Reference no: EM133220431
Look up the classical fourth-order Runge Kutta method for solving an ordinary differential equation. Use this method instead of Euler's method to estimate the values. Modify the reduced versions of the serial n-body solver, either the Pthreads or the OpenMP n-body solver, and the MPI n-body solver. How does the output compare to the output using Euler's method? How does the performance of the two methods compare?
Use Pthreads or OpenMP to implement tree search in which there's a shared stack. As we discussed in the text, it would be very inefficient to have all calls to Push and Pop access a shared stack, so the program should also use a local stack for each thread. However, the Push function can occasionally push partial tours onto the shared stack, and the Pop function can pop several tours from the shared stack and push them onto the local stack, if the calling thread has run out of work. Thus, the program will need some additional input arguments:
a. The frequency with which tours are pushed onto the shared stack. This can be an int. For example, if every 10th tour generated by a thread should be pushed onto the shared stack, then the command-line argument would be 10.
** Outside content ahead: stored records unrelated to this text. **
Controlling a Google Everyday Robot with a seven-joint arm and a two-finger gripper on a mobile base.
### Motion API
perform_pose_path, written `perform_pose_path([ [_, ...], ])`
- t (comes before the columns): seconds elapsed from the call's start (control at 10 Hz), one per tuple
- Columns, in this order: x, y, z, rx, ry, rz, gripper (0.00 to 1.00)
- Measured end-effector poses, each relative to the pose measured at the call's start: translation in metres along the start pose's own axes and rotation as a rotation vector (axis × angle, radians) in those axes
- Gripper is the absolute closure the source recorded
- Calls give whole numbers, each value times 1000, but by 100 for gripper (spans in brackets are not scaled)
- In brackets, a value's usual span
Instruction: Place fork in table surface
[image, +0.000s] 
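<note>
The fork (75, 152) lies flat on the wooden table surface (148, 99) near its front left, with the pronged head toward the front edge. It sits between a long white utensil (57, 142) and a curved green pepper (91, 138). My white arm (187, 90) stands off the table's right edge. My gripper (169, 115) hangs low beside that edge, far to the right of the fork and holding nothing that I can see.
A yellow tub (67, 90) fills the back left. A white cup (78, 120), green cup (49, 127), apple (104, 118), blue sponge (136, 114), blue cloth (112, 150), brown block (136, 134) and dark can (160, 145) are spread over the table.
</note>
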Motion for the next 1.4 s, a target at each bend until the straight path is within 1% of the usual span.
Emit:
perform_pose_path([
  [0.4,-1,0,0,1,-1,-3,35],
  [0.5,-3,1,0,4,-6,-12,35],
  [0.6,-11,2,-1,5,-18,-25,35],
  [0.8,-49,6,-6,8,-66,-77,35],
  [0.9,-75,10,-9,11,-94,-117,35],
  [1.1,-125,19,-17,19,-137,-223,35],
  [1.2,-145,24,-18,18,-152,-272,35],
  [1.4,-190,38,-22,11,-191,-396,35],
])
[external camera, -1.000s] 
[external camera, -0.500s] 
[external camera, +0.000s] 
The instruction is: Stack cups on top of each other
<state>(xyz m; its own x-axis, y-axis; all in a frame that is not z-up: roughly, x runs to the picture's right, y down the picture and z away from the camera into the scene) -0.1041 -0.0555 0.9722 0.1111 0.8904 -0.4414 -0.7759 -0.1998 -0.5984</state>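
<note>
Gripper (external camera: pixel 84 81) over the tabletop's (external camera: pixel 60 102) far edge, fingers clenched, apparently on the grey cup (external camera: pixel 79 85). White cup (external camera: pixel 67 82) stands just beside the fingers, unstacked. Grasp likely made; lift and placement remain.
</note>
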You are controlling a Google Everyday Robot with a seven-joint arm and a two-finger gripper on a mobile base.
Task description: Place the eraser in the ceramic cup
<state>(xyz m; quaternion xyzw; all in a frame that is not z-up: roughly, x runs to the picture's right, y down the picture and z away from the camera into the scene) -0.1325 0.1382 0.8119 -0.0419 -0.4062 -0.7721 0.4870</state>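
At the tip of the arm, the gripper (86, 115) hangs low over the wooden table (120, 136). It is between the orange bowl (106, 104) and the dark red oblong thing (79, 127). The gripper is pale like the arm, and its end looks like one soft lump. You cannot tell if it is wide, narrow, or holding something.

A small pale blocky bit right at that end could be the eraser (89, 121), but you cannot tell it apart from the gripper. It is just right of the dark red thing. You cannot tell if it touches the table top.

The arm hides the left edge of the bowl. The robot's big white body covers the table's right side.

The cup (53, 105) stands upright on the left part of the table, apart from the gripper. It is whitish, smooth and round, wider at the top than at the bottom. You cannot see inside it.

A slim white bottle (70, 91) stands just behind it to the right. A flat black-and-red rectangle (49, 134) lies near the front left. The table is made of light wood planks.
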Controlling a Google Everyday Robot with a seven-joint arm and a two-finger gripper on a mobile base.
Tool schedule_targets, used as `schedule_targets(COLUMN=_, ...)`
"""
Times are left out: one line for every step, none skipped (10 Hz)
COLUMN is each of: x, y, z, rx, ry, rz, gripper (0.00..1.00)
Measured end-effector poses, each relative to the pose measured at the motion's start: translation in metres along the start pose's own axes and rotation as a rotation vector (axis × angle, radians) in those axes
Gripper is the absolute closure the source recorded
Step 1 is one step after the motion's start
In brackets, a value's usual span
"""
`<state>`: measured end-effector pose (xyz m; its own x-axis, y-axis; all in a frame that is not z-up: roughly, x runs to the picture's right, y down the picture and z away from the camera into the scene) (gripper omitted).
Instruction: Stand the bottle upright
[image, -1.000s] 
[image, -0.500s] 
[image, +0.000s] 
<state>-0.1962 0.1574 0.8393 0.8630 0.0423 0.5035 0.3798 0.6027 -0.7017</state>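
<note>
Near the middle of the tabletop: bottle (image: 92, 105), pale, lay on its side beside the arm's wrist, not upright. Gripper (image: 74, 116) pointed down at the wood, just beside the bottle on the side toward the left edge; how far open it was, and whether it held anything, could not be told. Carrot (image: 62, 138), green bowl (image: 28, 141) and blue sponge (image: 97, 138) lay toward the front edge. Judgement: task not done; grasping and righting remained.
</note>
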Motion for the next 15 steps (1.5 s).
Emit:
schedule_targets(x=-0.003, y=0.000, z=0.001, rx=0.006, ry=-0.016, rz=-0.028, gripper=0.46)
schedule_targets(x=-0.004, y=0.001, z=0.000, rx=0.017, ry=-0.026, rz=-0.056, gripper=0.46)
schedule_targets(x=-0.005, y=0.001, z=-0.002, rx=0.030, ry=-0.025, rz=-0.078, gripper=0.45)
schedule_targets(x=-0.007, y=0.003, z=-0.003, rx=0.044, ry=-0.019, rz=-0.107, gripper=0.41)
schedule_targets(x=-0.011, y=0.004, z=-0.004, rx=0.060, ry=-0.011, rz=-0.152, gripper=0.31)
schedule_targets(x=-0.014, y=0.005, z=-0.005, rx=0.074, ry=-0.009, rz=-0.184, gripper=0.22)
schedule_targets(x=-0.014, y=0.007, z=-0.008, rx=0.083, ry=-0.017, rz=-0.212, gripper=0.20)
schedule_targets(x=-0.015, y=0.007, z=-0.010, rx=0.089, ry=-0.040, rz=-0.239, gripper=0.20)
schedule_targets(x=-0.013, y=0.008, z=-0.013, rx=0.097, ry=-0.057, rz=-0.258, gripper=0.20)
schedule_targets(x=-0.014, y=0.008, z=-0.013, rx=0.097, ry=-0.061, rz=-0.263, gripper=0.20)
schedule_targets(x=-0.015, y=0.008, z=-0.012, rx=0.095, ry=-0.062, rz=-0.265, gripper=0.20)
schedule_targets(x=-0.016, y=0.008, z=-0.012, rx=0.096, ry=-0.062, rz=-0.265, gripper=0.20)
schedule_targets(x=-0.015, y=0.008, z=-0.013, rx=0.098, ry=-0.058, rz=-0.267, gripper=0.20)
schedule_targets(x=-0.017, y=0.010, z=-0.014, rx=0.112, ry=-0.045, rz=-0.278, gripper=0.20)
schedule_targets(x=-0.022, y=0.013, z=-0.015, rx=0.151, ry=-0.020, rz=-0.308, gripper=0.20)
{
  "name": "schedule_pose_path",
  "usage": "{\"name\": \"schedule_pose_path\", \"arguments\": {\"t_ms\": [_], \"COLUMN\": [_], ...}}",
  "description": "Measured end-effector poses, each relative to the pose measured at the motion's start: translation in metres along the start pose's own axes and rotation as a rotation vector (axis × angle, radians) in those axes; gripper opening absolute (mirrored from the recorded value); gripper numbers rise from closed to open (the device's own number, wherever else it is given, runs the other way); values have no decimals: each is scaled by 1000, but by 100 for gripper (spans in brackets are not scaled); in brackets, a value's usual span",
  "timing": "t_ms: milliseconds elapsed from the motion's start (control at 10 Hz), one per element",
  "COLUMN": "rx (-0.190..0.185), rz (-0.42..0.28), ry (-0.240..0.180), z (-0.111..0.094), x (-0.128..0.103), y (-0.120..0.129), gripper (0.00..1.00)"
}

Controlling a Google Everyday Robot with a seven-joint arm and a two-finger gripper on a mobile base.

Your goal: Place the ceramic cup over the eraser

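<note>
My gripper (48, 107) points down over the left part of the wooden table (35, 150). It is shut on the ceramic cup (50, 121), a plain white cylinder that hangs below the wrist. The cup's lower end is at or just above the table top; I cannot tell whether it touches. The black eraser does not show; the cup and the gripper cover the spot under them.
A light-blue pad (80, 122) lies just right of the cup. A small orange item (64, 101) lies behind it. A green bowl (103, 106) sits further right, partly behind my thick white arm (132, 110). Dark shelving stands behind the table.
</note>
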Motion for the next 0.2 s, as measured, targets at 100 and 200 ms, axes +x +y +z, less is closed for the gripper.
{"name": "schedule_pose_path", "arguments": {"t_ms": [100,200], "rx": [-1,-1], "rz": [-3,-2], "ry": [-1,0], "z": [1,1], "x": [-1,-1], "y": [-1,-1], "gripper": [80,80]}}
b. A blocksize for pushing. There may be less contention if, rather than pushing a single tour onto the shared stack, a block of several tours is pushed
c. A blocksize for popping. If we pop a single tour from the shared stack when we run out of work, we may get too much contention for the shared stack.
How can a thread determine whether the program has terminated?
Implement this design and your termination detection with Pthreads or OpenMP. How do the various input arguments affect its performance? How does the optimal performance of this program compare with the optimal performance of the dynamically load-balanced code we discussed in the text?